Problem statement :: Scan the records below. List lines holding "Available".

Recorded data ::
▼

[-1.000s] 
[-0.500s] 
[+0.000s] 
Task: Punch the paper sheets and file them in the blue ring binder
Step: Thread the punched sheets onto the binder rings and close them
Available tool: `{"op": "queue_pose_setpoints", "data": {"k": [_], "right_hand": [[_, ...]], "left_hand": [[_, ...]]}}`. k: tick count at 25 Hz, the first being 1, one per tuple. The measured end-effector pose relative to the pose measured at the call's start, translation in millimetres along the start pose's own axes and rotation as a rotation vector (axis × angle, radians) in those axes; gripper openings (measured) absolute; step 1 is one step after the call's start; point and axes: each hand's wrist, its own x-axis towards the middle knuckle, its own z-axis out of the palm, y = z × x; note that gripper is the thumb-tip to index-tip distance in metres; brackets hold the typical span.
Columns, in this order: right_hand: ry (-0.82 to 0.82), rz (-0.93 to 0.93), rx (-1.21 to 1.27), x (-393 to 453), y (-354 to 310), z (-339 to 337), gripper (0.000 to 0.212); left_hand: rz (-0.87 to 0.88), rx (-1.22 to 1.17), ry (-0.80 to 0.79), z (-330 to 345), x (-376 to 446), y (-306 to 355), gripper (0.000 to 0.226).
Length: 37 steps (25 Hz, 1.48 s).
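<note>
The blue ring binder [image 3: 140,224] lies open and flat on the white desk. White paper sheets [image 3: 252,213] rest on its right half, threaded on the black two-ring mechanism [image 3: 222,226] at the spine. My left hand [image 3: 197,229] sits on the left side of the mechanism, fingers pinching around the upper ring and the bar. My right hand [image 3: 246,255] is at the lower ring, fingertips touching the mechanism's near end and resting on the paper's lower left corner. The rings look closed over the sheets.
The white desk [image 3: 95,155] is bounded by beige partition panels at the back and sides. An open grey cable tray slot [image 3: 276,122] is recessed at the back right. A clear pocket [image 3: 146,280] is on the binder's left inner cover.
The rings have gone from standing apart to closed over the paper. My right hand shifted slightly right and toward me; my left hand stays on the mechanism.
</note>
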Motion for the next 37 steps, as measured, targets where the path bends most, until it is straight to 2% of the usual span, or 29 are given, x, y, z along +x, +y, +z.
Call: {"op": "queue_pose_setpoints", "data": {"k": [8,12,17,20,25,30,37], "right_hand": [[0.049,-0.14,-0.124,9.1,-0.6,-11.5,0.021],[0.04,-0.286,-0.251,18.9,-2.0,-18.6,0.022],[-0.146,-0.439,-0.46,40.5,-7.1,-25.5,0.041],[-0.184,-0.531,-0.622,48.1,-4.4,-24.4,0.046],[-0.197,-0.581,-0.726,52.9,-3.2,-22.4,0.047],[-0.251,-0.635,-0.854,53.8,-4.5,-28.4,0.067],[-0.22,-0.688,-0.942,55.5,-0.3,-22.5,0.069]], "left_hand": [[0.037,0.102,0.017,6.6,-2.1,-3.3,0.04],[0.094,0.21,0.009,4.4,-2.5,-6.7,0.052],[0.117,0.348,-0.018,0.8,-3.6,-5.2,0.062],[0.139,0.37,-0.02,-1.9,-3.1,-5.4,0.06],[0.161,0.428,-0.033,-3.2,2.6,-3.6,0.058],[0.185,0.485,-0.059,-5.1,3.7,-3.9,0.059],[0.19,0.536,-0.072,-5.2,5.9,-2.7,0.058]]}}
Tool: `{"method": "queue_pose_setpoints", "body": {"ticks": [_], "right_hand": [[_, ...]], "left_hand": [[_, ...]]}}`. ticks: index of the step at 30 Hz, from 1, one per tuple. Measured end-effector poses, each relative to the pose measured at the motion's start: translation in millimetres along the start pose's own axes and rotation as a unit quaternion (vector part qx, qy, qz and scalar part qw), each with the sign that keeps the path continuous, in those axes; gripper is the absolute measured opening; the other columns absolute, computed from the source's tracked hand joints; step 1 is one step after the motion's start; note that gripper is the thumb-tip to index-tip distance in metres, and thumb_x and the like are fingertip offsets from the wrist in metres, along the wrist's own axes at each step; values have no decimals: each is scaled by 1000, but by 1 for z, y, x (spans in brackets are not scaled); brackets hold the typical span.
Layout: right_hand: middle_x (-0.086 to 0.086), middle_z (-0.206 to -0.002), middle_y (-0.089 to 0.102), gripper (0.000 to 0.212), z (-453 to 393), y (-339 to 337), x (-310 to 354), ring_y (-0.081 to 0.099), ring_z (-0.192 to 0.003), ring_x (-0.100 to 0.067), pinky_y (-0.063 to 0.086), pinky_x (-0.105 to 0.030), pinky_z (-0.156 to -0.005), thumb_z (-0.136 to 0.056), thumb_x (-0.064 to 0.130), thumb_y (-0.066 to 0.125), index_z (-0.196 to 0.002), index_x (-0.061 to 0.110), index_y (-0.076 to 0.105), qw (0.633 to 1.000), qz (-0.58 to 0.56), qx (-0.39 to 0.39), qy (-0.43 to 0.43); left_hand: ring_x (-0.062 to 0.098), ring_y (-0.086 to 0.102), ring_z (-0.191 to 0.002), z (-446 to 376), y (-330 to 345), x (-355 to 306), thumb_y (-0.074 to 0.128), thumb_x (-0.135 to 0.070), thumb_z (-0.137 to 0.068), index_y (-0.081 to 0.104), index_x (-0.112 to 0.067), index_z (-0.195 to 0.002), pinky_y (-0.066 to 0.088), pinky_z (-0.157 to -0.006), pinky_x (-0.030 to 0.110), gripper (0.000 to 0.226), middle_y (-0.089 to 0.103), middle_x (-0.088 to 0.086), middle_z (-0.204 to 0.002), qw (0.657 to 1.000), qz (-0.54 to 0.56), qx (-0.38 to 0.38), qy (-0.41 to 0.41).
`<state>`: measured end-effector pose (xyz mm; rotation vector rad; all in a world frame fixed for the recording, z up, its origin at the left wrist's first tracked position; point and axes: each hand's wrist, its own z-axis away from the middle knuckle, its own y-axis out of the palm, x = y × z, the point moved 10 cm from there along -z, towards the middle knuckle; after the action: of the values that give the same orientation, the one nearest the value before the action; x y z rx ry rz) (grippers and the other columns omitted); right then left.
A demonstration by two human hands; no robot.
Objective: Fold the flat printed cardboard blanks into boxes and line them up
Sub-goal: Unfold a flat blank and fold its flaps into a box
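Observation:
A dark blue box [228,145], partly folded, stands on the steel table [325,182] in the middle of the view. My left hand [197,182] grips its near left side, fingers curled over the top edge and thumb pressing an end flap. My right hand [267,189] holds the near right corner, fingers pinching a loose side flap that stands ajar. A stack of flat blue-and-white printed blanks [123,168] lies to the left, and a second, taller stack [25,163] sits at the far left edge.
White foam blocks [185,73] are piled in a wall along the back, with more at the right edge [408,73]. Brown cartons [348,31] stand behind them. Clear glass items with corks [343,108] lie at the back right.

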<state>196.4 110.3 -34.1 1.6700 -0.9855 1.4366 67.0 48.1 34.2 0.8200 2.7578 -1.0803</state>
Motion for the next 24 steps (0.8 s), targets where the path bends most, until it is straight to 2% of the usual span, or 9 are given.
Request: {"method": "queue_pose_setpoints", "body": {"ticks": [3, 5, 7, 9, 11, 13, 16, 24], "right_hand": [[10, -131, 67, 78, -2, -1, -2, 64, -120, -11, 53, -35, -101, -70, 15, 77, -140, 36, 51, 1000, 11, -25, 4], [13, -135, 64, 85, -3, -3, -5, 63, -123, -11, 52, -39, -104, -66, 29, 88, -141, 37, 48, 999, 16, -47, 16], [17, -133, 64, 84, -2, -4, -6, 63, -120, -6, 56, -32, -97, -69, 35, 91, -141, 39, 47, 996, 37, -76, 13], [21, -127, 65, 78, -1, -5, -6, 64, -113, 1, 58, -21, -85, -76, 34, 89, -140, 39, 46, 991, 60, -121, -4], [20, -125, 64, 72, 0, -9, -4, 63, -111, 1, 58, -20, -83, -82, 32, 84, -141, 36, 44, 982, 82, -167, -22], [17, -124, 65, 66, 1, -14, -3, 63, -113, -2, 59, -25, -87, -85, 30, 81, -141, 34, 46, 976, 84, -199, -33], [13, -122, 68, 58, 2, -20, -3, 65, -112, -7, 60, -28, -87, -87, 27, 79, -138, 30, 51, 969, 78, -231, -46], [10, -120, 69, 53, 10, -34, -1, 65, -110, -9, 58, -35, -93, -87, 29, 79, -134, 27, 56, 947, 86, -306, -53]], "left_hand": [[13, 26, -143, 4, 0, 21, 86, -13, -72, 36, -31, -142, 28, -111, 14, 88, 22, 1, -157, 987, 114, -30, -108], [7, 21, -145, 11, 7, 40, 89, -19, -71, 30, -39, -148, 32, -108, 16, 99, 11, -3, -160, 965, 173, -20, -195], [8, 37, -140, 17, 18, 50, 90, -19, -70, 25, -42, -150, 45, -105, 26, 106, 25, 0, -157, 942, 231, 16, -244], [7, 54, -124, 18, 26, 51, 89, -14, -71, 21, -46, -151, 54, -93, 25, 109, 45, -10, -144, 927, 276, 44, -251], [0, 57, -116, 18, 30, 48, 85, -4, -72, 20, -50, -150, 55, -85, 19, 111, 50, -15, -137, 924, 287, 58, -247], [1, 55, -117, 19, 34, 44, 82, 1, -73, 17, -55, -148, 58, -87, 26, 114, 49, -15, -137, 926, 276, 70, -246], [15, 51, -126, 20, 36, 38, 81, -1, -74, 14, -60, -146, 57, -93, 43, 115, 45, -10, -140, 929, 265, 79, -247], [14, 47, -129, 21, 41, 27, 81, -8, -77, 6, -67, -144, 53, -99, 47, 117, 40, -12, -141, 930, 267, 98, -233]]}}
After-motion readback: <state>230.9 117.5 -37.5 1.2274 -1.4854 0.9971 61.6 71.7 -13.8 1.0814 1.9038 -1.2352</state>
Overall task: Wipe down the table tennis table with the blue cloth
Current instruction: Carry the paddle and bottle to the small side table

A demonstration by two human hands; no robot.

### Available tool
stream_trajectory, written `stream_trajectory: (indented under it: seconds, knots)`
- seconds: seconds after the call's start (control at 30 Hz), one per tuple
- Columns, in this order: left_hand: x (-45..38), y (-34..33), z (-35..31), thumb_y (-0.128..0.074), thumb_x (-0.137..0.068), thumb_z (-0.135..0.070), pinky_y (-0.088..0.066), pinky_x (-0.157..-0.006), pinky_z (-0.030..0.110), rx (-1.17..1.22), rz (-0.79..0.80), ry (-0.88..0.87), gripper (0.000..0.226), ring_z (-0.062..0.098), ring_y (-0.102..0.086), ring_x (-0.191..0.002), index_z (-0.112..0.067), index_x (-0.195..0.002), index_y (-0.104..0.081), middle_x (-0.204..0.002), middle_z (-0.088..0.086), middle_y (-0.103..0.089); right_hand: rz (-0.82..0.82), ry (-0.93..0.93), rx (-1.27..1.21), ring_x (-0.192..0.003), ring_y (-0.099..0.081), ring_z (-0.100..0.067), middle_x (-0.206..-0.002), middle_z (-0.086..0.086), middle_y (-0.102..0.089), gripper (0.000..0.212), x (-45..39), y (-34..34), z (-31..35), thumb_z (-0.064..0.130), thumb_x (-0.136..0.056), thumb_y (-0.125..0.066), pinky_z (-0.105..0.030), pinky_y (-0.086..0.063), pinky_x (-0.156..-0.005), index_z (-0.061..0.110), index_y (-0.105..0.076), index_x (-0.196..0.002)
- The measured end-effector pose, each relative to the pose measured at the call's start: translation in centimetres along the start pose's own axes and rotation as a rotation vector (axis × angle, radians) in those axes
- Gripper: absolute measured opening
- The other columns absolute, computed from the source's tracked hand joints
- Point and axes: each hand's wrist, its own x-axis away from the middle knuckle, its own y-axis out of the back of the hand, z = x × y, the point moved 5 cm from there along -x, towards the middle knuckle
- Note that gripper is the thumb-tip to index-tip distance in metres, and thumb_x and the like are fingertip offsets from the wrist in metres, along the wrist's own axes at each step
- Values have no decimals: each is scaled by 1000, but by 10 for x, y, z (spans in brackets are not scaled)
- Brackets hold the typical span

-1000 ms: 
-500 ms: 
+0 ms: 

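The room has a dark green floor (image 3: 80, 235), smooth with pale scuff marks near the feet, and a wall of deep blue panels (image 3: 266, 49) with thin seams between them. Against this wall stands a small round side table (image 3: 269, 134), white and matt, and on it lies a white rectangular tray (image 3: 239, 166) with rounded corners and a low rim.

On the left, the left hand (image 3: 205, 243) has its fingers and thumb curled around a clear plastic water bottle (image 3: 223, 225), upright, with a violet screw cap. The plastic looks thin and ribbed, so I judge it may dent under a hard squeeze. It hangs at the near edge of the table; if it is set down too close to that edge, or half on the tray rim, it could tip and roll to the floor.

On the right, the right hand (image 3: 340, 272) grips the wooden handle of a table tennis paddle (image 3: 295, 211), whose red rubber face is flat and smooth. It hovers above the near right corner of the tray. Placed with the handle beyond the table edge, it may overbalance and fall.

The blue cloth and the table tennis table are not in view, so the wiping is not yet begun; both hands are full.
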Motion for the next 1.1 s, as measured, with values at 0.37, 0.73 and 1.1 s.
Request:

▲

Solution below ::
Available tool: `{"op": "queue_pose_setpoints", "data": {"k": [_], "right_hand": [[_, ...]], "left_hand": [[_, ...]]}}`. k: tick count at 25 Hz, the first being 1, one per tuple. The measured end-effector pose relative to the pose measured at the call's start, translation in millimetres along the start pose's own axes and rotation as a rotation vector (axis × angle, radians) in those axes; gripper openings (measured) absolute; step 1 is one step after the call's start; point and axes: each hand's wrist, its own x-axis towards the middle knuckle, its own z-axis out of the palm, y = z × x; note that gripper is the thumb-tip to index-tip distance in metres; brackets hold the typical span.
### Available tool

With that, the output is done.